И так, я вступил в должность командира подводной лодки. Мой предшественник, капитан второго ранга Федор Павлович Бусыгин, уже полностью передал мне все свои дела, разве только кроме опыта и авторитета. К сожалению, это такие вещи, которые нельзя вручить вместе с корабельной печатью или приказом о назначении на должность.
Прошла еще только одна ночь, как Федора Павловича нет на лодке. Мы проводили его в запас, или, как принято говорить в таких случаях, на заслуженный отдых. Я пока не могу поверить в необратимую силу факта, что Бусыгин к нам больше никогда не вернется.
Не знаю почему, но именно в эту ночь я почувствовал к нему особо сильную симпатию, какой не испытывал никогда прежде.
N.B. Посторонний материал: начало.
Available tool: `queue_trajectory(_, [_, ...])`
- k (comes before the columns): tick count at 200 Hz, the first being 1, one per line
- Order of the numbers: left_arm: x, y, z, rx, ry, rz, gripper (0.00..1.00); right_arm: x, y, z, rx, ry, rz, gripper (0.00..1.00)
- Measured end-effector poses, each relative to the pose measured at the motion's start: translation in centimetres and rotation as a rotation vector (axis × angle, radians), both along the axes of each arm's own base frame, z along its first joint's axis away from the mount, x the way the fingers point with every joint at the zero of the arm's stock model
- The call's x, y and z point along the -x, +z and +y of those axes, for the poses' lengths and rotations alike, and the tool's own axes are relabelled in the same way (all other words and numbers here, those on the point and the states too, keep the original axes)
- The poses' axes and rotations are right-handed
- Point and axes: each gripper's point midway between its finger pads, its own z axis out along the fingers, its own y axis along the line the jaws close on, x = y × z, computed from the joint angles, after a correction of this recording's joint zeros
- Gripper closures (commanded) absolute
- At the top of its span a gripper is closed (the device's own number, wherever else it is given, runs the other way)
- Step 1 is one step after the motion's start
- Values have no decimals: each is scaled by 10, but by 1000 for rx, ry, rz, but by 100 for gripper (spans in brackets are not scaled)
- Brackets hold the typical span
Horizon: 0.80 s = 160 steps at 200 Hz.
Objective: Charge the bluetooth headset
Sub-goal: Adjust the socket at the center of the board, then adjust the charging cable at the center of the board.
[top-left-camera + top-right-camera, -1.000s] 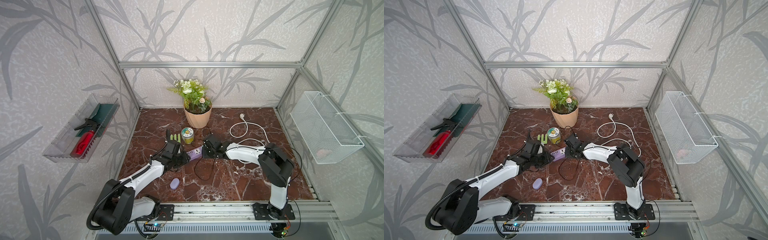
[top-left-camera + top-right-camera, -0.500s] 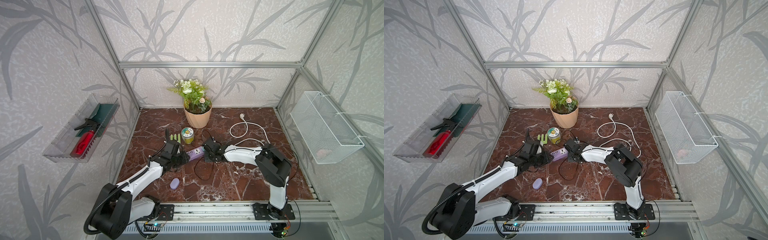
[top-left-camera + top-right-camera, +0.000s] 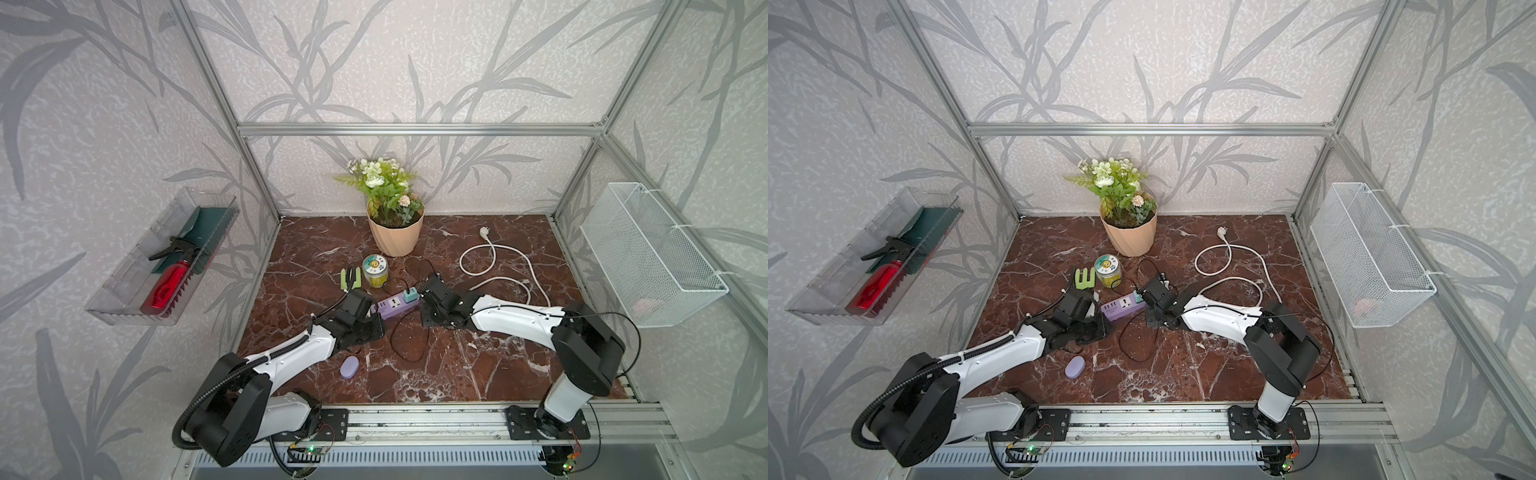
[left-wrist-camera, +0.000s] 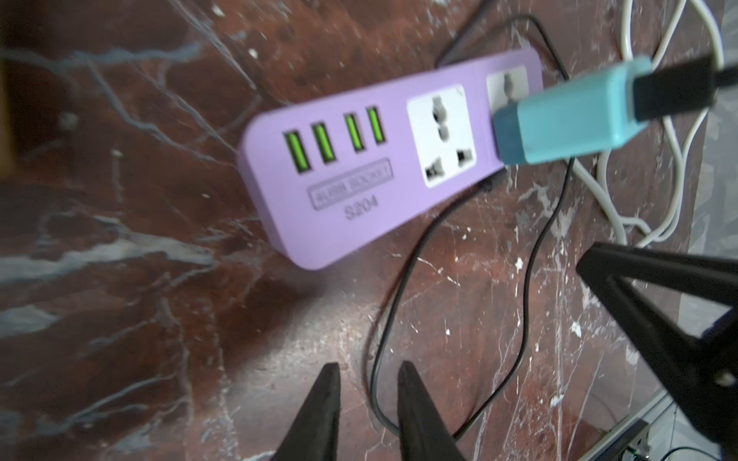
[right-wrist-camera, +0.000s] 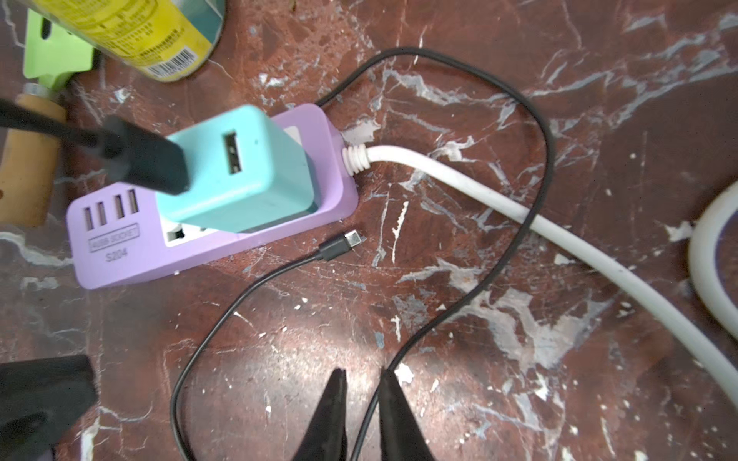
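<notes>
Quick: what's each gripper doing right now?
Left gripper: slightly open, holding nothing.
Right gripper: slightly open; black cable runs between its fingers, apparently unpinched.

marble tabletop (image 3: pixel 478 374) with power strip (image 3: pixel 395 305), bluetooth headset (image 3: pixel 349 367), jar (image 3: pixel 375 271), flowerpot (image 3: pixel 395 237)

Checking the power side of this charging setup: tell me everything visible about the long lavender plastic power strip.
The long lavender plastic power strip lies flat on the brown marble tabletop. It has rounded corners, four green USB ports, two white universal sockets and an embossed S204. A teal cube charger sits in the socket nearest the end where its white cord leaves. A black USB cable is plugged into that charger.
</notes>
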Motion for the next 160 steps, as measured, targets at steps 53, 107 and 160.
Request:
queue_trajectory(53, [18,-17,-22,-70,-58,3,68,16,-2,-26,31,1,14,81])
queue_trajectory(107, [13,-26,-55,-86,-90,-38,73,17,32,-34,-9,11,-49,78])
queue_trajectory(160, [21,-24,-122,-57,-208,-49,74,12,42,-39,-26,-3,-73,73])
Мне многое нравилось в Федоре Павловиче. И то, что он самозабвенно любил морскую службу, и его ровное отношение к экипажу, и самокритичность, с которой он готов был признать свою ошибку.
Случалось, что Федор Павлович был неправ, срывался—да, такое бывало. Но спустя полчаса он вновь становился самим собой — остроумным, неистовым, пытливым, доброжелательным человеком, которому все верили и которого уважали.
Порой меня искренне удивлял он, морской волк, который не растерял жизненный жар: будто вечно разгоряченный от бега, проводил он учения и тренировки в океанских походах, сутками торчал на мостике или в центральном посту, обучая нас, молодых, морской науке. Ни почтенные годы, ни массивность комплекции не мешали ему быть неутомимым, воодушевлять всех боевой своей ненасытностью.
В минуту хорошего настроения, за вечерним чаем в кают-компании Федор Павлович вспоминал свою молодость. В ней мало было светлого и радостного. Ему еще не исполнилось шестнадцати, как началась война. Но он уже в ту пору здесь, на Севере, плавал на буксире рулевым. Таскал баржи, доставлял на рейд кораблям продовольствие и другое имущество. Про их ветхую посудину по имени «Альбатрос», с высокой черной трубой и пронзительным гудком, настоящие корабелы злословили, что, того гляди, затонет у пирса на швартовах.
Рулевого Бусыгина такие насмешки обижали, хотя он сам еще тогда боялся моря, и море било его за это беспощадно, пока он жестоко воевал со своим страхом, пока не одолел его.
А потом, через два года, Федор Бусыгин уже плавал рулевым-сигнальщиком на малой подводной лодке. Их «малютка» часто выходила на боевые задания.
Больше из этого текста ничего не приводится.